[WHAT IS EXPECTED]: The data is to be transcribed in full, with nothing missed.

[DATA EXCERPT]:
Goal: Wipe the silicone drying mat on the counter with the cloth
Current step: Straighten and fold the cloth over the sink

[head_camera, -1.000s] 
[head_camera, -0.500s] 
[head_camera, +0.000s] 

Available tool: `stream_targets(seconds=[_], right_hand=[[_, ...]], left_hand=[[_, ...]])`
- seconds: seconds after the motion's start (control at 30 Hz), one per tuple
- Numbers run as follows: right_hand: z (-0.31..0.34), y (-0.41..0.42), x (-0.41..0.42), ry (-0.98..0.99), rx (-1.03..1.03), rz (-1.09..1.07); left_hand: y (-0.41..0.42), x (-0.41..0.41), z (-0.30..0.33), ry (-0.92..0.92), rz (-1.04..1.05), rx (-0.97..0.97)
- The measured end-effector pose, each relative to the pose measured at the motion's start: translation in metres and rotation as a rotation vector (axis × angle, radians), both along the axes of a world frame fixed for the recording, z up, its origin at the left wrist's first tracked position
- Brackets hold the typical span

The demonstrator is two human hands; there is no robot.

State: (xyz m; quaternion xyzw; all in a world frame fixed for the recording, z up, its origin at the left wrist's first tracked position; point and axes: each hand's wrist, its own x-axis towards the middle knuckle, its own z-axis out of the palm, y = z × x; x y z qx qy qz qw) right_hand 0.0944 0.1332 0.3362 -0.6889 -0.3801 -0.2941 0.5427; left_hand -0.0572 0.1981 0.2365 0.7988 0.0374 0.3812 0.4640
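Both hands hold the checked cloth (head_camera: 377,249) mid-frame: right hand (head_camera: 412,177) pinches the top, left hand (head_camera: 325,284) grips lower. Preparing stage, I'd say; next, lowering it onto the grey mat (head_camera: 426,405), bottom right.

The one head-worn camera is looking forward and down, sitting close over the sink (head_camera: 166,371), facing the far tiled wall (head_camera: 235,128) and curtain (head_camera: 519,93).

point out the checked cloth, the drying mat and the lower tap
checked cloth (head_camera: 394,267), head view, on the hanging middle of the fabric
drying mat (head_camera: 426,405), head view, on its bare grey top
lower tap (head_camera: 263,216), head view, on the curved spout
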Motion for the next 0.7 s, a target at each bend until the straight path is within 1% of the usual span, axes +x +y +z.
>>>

[SOLUTION]:
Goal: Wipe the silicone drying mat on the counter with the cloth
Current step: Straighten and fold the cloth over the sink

[head_camera, -1.000s] 
[head_camera, -0.500s] 
[head_camera, +0.000s] 

Available tool: `stream_targets(seconds=[_], right_hand=[[_, ...]], left_hand=[[_, ...]])`
- seconds: seconds after the motion's start (control at 30 Hz), one per tuple
- Numbers run as follows: right_hand: z (-0.31..0.34), y (-0.41..0.42), x (-0.41..0.42), ry (-0.98..0.99), rx (-1.03..1.03), rz (-1.09..1.07); left_hand: y (-0.41..0.42), x (-0.41..0.41), z (-0.30..0.33), ry (-0.92..0.92), rz (-1.04..1.05), rx (-0.97..0.97)
- The measured end-effector pose, each relative to the pose measured at the motion's start: translation in metres and rotation as a rotation vector (axis × angle, radians), both along the axes of a world frame fixed for the recording, z up, its origin at the left wrist's first tracked position
- Brackets hold the typical span

The demonstrator is two human hands; there is no robot.

State: (xyz m; quaternion xyzw; all in a world frame fixed for the recording, z up, its origin at the left wrist's first tracked position; point and axes: each hand's wrist, its own x-axis towards the middle knuckle, its own z-axis out of the palm, y = z × x; x y z qx qy qz qw) right_hand 0.0944 0.1332 0.3362 -0.6889 -0.3801 -0.2941 0.5427; left_hand -0.0572 0.1981 0.2365 0.7988 0.0374 0.3812 0.4640
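Both hands hold the checked cloth (head_camera: 377,249) mid-frame: right hand (head_camera: 412,177) pinches the top, left hand (head_camera: 325,284) grips lower. Preparing stage, I'd say; next, lowering it onto the grey mat (head_camera: 426,405), bottom right.

The one head-worn camera is looking forward and down, sitting close over the sink (head_camera: 166,371), facing the far tiled wall (head_camera: 235,128) and curtain (head_camera: 519,93).

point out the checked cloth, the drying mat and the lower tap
checked cloth (head_camera: 394,267), head view, on the hanging middle of the fabric
drying mat (head_camera: 426,405), head view, on its bare grey top
lower tap (head_camera: 263,216), head view, on the curved spout
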Motion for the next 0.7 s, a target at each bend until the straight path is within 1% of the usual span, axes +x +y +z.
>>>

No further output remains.